1
The Universality of Linearity
MATH005 Lesson 7
00:00

The Universality of Linearity is perhaps the most powerful shortcut in probability theory. It allows us to calculate the expectation of a sum of random variables by simply summing their individual expectations—regardless of whether those variables are independent, correlated, or mutually exclusive.
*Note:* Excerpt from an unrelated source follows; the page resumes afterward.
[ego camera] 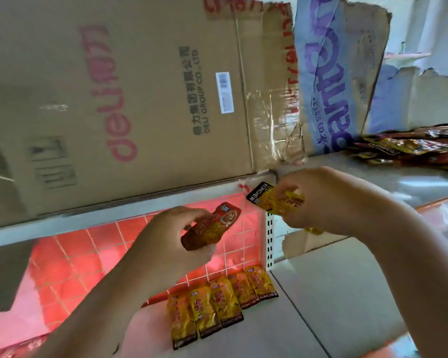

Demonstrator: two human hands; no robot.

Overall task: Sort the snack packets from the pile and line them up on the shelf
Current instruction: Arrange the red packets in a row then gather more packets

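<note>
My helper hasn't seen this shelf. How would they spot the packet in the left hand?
Start at the big cardboard box with pink lettering. Below its shelf, in front of the pink grid, the left hand grips a red packet. Its neighbours differ: the right hand holds a yellow packet, and the row of packets below is yellow too.

The packet row (pixel 217 303) lies on the lower shelf (pixel 321 293) (at its back), the pile (pixel 411 148) above, right of the cartons (pixel 140 99)
</note>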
1. Foundations & Proposition 2.1

To understand why expectation behaves so linearly, we look at the Law of the Unconscious Statistician (LOTUS) for multivariate systems. Proposition 2.1 states that if $X$ and $Y$ have a joint probability mass function $p(x, y)$, then the expectation of any function $g(X, Y)$ is:

$$E[g(X, Y)] = \sum_{y} \sum_{x} g(x, y) p(x, y)$$

For continuous variables with joint PDF $f(x, y)$, the equivalent integral form is:

$$E[g(X, Y)] = \int_{-\infty}^{\infty} \int_{-\infty}^{\infty} g(x, y) f(x, y) dx dy$$

2. The Linearity Principle

By applying LOTUS to the function $g(X, Y) = X + Y$, we derive the central theorem of this lesson: $E[X + Y] = E[X] + E[Y]$. This extends naturally to any finite collection:

$E\left[\sum_{i=1}^n X_i\right] = \sum_{i=1}^n E[X_i]$

This is "universal" because it requires no assumptions about the joint distribution. Whether variables are independent or heavily dependent, the average of the sum is the sum of the averages.

Example 2a: The Ambulance Problem

Consider an accident at location $X$ on a road of length $L$ and an ambulance at $Y$, where $X, Y \sim U(0, L)$ and are independent. Using the multivariate LOTUS to find $E[|X-Y|]$:

The joint PDF is $f(x, y) = 1/L^2$ for $0 \le x, y \le L$.

$$E[|X-Y|] = \int_0^L \int_0^L |x-y| \frac{1}{L^2} dx dy = \frac{L}{3}$$

3. Monotonicity and Bounds

Expectation preserves the order of random variables. If $X \ge Y$ for all outcomes, then $E[X] \ge E[Y]$. This follows from Example 2b: if $X - Y \ge 0$, then $E[X - Y] \ge 0$. Furthermore, if a variable is bounded such that $P\{a \le X \le b\} = 1$, then it follows that $a \le E[X] \le b$.

4. The Sample Mean (Example 2c)

Let $X_1, \dots, X_n$ be a sample from a distribution with mean $\mu$. The sample mean is defined as:

$$\bar{X} = \sum_{i=1}^{n} \frac{X_i}{n}$$

Due to linearity, $E[\bar{X}] = \frac{1}{n} \sum E[X_i] = \frac{n\mu}{n} = \mu$. The expected value of the sample mean is $\mu$, proving it is an unbiased estimator.

⚠️ The Infinite Caveat
When one is dealing with an infinite collection of random variables $X_i, i \ge 1$, it is not necessarily true that $E[\sum_{i=1}^\infty X_i] = \sum_{i=1}^\infty E[X_i]$. The interchange is valid only if:
  1. The $X_i$ are all nonnegative random variables.
  2. The series is absolutely convergent: $\sum_{i=1}^\infty E[|X_i|] < \infty$.